Check out our review of InFamous: Second Son.
The Infamous games have always been about choice. Players have the choice of where to go, what to do, and most importantly, what type of character they want to be, with rewards and penalties for veering toward good or evil. With Infamous: Second Son, that remains the case. Your powers develop based on your actions, and throughout the game you’ll face choices that determine how the story molds around you.
In previous previews we’ve seen the gameplay, including the way new protagonist Delsin Rowe can swap out powers. We’ve also seen how the game looks and plays. This time, however, we had the chance to see how some of those choices play out, as well as checking out a glimpse of Infamous’ near-future Seattle. We also got a closer look at the powers.
Infamous: Second Son is as much a reboot for the series as it is the newest chapter in the franchise. It builds on what was already introduced, but also starts with a clean slate. You take on the roll of a new hero, explore a new city, and try new powers. But at its core, the best features of the franchise remain, and the new additions make those original features resonate all the more.
No relation. You play Delsin Rowe, a 25-year-old graffiti artist, aimless and unmotivated, until a chance accident thrusts him into the role of hero and accidentally reveals his ability. He’s a conduit – a person capable of using super powers – who can mimick the powers of any other conduits he meets.
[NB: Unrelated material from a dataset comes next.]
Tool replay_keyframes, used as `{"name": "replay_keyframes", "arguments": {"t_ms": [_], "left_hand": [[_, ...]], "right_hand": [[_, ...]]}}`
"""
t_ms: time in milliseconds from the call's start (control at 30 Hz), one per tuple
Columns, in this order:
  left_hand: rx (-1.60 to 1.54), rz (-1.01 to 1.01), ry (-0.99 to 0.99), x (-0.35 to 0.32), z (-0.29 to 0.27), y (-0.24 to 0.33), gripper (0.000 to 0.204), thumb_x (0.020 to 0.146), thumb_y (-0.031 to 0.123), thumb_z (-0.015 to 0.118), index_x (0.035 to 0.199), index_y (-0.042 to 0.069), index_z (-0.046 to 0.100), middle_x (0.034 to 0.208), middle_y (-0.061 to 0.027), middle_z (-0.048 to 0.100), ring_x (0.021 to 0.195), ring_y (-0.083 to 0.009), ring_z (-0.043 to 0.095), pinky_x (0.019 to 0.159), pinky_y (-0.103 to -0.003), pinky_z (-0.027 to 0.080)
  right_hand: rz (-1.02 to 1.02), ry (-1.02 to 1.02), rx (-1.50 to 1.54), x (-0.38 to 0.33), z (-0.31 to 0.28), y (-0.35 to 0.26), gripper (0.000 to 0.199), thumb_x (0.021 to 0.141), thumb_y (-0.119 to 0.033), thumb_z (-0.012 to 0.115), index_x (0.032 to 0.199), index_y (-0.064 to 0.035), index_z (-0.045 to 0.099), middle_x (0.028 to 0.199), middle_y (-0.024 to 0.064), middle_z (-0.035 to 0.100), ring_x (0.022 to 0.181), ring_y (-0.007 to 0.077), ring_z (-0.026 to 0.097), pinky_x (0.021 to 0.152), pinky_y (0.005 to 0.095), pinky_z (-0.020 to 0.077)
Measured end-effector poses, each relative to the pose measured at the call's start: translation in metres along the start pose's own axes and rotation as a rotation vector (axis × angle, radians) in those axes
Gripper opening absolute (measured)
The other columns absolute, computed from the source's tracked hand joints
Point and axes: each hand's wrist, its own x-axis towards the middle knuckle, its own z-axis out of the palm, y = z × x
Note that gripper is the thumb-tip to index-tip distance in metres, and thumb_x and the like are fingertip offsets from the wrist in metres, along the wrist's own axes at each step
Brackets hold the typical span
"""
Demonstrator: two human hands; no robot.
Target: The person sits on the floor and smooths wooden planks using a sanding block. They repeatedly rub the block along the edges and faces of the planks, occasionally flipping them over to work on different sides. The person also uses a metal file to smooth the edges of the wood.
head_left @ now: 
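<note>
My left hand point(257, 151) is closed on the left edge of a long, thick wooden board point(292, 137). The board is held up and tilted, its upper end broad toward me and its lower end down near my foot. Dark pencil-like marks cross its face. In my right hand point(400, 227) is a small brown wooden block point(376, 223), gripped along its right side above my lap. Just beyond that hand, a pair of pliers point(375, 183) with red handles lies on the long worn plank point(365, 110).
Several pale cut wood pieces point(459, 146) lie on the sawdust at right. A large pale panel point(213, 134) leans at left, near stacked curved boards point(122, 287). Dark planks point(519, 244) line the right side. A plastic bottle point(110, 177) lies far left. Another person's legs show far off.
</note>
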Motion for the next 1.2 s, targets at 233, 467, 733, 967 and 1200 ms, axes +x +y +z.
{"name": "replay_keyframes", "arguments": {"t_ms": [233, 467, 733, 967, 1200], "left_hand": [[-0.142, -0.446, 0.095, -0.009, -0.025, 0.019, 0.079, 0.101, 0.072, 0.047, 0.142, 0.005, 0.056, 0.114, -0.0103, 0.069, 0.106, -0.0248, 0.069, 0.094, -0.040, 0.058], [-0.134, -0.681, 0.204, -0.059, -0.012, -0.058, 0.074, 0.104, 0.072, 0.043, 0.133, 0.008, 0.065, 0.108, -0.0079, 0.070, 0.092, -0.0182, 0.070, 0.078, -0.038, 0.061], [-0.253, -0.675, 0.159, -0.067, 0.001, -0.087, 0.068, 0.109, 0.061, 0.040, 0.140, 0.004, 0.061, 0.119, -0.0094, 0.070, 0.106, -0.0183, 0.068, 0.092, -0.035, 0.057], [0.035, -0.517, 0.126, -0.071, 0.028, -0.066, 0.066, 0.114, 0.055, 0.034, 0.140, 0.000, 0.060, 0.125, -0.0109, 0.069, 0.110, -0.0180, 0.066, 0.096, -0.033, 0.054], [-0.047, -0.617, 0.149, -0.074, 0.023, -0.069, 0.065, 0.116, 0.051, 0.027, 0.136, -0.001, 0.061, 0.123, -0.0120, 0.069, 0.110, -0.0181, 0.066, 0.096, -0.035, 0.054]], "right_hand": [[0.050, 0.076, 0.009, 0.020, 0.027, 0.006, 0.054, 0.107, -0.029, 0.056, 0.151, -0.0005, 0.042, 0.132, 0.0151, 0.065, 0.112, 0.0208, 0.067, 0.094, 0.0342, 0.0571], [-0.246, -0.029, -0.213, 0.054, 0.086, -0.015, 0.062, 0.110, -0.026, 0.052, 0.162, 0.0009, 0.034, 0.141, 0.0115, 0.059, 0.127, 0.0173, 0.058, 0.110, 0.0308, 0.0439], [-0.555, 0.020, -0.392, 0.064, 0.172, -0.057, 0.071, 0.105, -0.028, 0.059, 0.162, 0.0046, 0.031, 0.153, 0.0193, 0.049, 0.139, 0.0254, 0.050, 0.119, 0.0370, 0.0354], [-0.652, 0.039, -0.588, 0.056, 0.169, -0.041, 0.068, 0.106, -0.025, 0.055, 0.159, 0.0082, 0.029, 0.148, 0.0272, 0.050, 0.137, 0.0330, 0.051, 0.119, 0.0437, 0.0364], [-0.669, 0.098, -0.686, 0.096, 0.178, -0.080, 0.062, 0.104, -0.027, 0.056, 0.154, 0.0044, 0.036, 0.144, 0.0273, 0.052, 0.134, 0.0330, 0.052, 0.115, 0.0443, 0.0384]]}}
Unlike the previous protagonist Cole MacGrath, who had a single electricity-based power, Delsin can switch between abilities as he absorbs them from others. So far, there has been no confirmation that Delsin and Cole are connected in any way.
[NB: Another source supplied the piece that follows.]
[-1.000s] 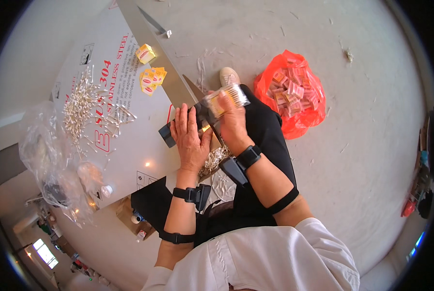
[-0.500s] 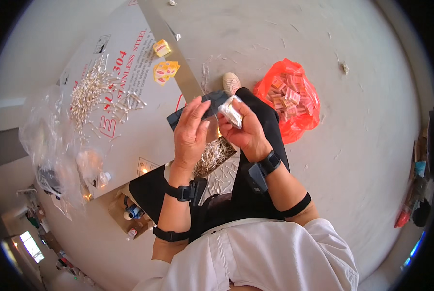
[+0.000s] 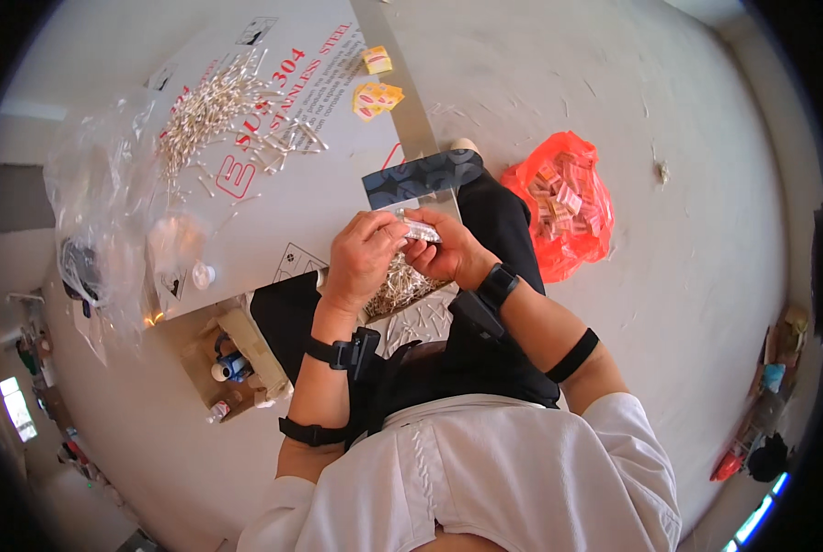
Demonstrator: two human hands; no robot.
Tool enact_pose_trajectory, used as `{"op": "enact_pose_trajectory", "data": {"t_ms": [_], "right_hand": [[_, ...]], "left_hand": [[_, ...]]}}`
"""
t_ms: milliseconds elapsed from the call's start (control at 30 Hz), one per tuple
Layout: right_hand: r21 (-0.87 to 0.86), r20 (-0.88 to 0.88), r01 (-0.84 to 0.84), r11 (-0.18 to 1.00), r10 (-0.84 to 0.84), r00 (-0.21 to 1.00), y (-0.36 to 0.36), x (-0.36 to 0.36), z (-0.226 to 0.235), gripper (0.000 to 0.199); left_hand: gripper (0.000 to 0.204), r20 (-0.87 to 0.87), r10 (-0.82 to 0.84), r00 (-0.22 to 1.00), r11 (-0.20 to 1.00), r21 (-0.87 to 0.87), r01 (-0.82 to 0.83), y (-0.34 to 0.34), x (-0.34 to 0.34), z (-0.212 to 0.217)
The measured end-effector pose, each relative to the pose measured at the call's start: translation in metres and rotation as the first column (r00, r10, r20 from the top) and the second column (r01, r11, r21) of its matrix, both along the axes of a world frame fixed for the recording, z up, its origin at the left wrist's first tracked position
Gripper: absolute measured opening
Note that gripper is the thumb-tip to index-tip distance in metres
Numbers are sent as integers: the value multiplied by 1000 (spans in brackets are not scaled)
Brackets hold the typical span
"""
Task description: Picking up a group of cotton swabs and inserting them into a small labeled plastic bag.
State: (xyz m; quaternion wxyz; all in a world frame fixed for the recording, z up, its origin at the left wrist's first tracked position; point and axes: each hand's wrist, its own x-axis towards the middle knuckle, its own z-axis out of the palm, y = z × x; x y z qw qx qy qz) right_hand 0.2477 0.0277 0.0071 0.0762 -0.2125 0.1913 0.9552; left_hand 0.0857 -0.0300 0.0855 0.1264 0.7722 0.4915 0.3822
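Above my lap, my right hand (image 3: 450,247) grips a small white packet in shiny clear wrap (image 3: 422,232); its contents are too small to make out. The fingers of my left hand (image 3: 365,256) are pinched together at the packet's left end. Just below both hands sits an open box of cotton swabs (image 3: 402,287), partly covered by them. Beyond the hands lies a dark patterned strip (image 3: 416,180), reaching from the table edge over my leg.
On the table (image 3: 278,216) at left are a heap of loose cotton swabs (image 3: 211,110), yellow cards (image 3: 375,99) and a clear plastic bag (image 3: 99,202). A red bag of pink packets (image 3: 568,207) stands on the floor at right. Below the table is a cardboard box (image 3: 257,340).
My left hand has come across to the packet and its fingers have closed at its end. The packet has been lowered and tilted flatter. The view has shifted, so the table appears further right.
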Motion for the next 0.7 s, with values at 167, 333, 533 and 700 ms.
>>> {"op": "enact_pose_trajectory", "data": {"t_ms": [167, 333, 533, 700], "right_hand": [[9, -22, -39, 999, 39, 999, 0, -21, -6, 31], [186, 137, -23, 982, -3, 991, 5, -23, -9, 41], [839, 539, -293, 459, -622, 568, -12, 1, 37, 33], [881, 221, -463, -99, -779, 587, -19, -5, 44, 35]], "left_hand": [[19, 18, 55, 998, 998, -18, -54, -7, -14, -10], [18, 46, 62, 997, 997, -49, -60, -2, -20, -17], [17, 67, 119, 991, 991, -65, -115, 0, -22, -26], [19, 107, 141, 984, 988, -73, -134, 7, -18, -25]]}}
Delsin becomes a fighter against the Department of Unified Protection, a ruthless government agency tasked with controlling conduits. Beyond that though, he and his brother – a local member of law enforcement – are members of a local Native American tribe. How this plays into the overall story isn’t clear yet, but it is a factor.
Choose your friends. As with the previous games, you choose how you interact with other characters. In the demo, Delsin meets another conduit named Fetch, whose ability is based on neon. This gives her several attacks that are light-based, as well as the ability to move around town quickly. When they first meet, Fetch is killing drug dealers, which earns her the ire of Delsin’s brother. After a quick confrontation, Delsin makes it clear that he is the guy that decides what happens with conduits, which creates a choice.
At that point, Delsin can either choose to “redeem” Fetch, or “corrupt” her. If he chooses to redeem her by convincing her to use her powers to make the city better, Fetch’s story, attitude and the future missions she offers will all follow suit. For instance, in one, Fetch tips Delsin off to a drug dealer’s stash, and the two then clean the area out before destroy the drugs. But he can also corrupt her by convincing her that she should use her powers however she likes, including to destroy her enemies. In one “corrupt” mission, Fetch has become the poster child of out-of-control conduits, sparking protests from average citizens, which she and Delsin violently lash out against.
Light and Dark. We’ve already seen that Delsin can switch between conduit powers, but so far only the Smoke ability has been active. In the recent demo, Neon was also playable. That not only shows us more of Delsin’s abilities, it hints at the way the game is meant to be played.
There are benefits to using each power at a particular area. Neon, for example, allows Delsin to quickly move across large areas, dashing from area to area. Smoke, on the other hand, has a better area attack. Despite a few differences, the powers function mostly the same, with a projectile attack, a grenade-like attack, a melee attack bolstered by powers, and a few others.
Swap meet. So far only the Neon and Smoke powers have been revealed, but there will be others. To swap between them, you just need to find a source of the respective power, like a neon sign to grant neon powers, or a chimney for smoke powers. That means that you can switch powers easily and constantly.
The city is big. Very big, with multiple sections. The full map wasn’t available during the demo, but this will be the biggest Infamous game yet. Like the others, it will also feature mini-games and side quests littered throughout the city, but these are being kept under wraps. Despite the things we still don’t know, one thing we do know is that the game looks amazing. The city feels alive, and the attention to detail is remarkable. You won’t just see the same building with slightly different colors repeated throughout the skyline or identical people wandering around; the architecture is individualized, and the crowds have dozens of models to make it look realistic.
Home Sweet Home. While the previous games took place in fictional versions of New York City and New Orleans, Second Son does away with that convention and instead places the game in Developer Sucker Punch’s real-world backyard of Seattle. The open-world version of the near-future city isn’t an exact copy, but it doesn’t try to be. Instead, according to the developers, the game is meant to capture the spirit of the city. It does so through a general recreation of famous landmarks and geographically accurate districts, as well as a focus on weather that is made possible thanks to the PS4’s hardware. Fog rolls in during the morning, and rain is a constant companion, leaving puddles behind. Sunlight catches that dampness and casts a glowing sheen over the city. It’s a look Seattle residents should know well.
Part of the reason the PlayStation 3 was able to make a comeback after a slow and delayed start was its library of exclusive games. The PS4 would certainly like to keep that going, and Infamous: Second Son is a good example of why Sony should be feeling confident right now.